After his graduation in 1936, Douaihy returned to Lebanon as an established and prolific painter opening his own studio. Back in his homeland, Douaihy focused on his own interpretation of the Lebanese landscapes. He began to paint villages, houses, valleys, monasteries and villagers. Like a classical painter, he travelled around and depicted his surrounding landscapes without altering them. The rustic scenes that were painted during those years are very rare to find and they reveal the beauty and purity of nature as much as that of the artist's soul. Acclaimed by the various communities in the city, he was granted many commissions and was asked to teach at the Collége de la Sagesse. Soon after, the Patriarch Antoine Arida commissioned him to paint the interior of the Maronite Church in Diman and Saliba went on to execute a monumental painting of the natural scenes of Wadi Qadisha, a composition in which he was attentive to the movement of bodies and their ties with their surrounding environment. His career would take a crucial shift during those years as he carved out a unique and distinctive style with a specific attention to colours and chromatic harmony, a style that would later nourish his international success.
The American art critics that encountered Saliba Douaihy's paintings during his time on the East coast referred to them as truly Mediterranean, pointing out the artist's warm palette of red, orange and yellow hues. The colours Douaihy used indeed replete with life and warmth although he was willing to move away from his so-called provincial style.
Working from his spacious studio in the loft of the Maronite Church of Our Lady of Lebanon in Brooklyn Heights, he achieved his unique abstract and minimalistic style in painting and was meanwhile commissioned by the Church for various paintings, including the magnificent stained glass windows and large mural over the altar, allowing him to sporadically shift back to his classical style and education. Shortly after, he returned to Lebanon having been commissioned by Qablan al Makary to complete the painting of the church of St John the Baptist in Zgharta. This short Lebanese interval amidst his New York experience allowed him to look at Byzantine art, Assyrian art and ancient manuscripts as sources of inspiration.

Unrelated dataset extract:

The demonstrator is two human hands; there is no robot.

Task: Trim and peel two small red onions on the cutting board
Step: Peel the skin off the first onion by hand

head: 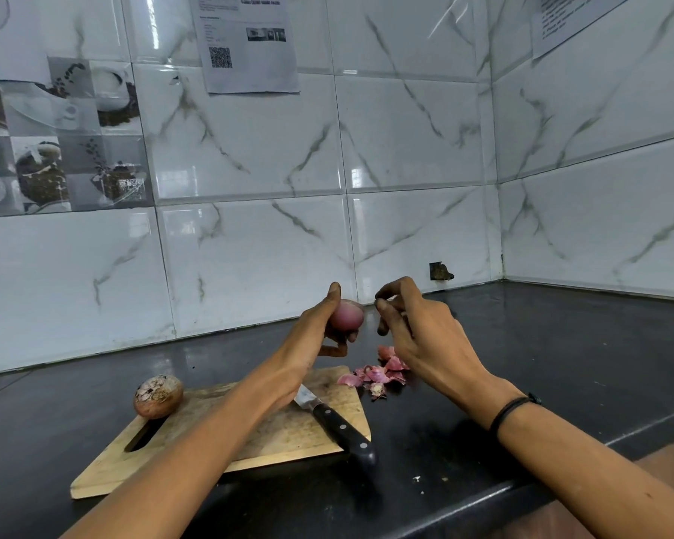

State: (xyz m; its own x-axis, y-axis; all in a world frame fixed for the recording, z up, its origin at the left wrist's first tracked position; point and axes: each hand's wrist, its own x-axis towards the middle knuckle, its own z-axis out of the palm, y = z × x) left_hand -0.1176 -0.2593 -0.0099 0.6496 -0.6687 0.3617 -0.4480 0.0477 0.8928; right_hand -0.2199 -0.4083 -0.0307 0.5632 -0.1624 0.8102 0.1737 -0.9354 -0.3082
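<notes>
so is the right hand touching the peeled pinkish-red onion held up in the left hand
Apart. The head view shows a clear strip of background between the right hand and the peeled pinkish-red onion.

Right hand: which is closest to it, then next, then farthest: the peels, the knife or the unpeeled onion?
1. Peels: on the counter, just below the right hand.
2. Knife: on the board, lower left of the hand.
3. Unpeeled onion: far left corner of the board.
</notes>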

In the late 1950s, back in New York, Douaihy received the Medal of High Honour from the President of the Lebanese Republic who recognised his incredible career and talent. At that stage in his career, he had experimented with Abstract Expressionism and various contemporary styles, reading extensively about Immanuel Kant's philosophy, the colour practices of Josef Albers and was fascinated by the simplicity of Far Eastern prints. As a result, he dedicated himself to his depictions flat surfaces and monochromatic forms, applying straight lines and defining shapes by hard edges, searching for the sublime by depriving his paintings of superfluous features and rather applying spontaneous brushstrokes. Douaihy thrived at reaching an absolute simplification.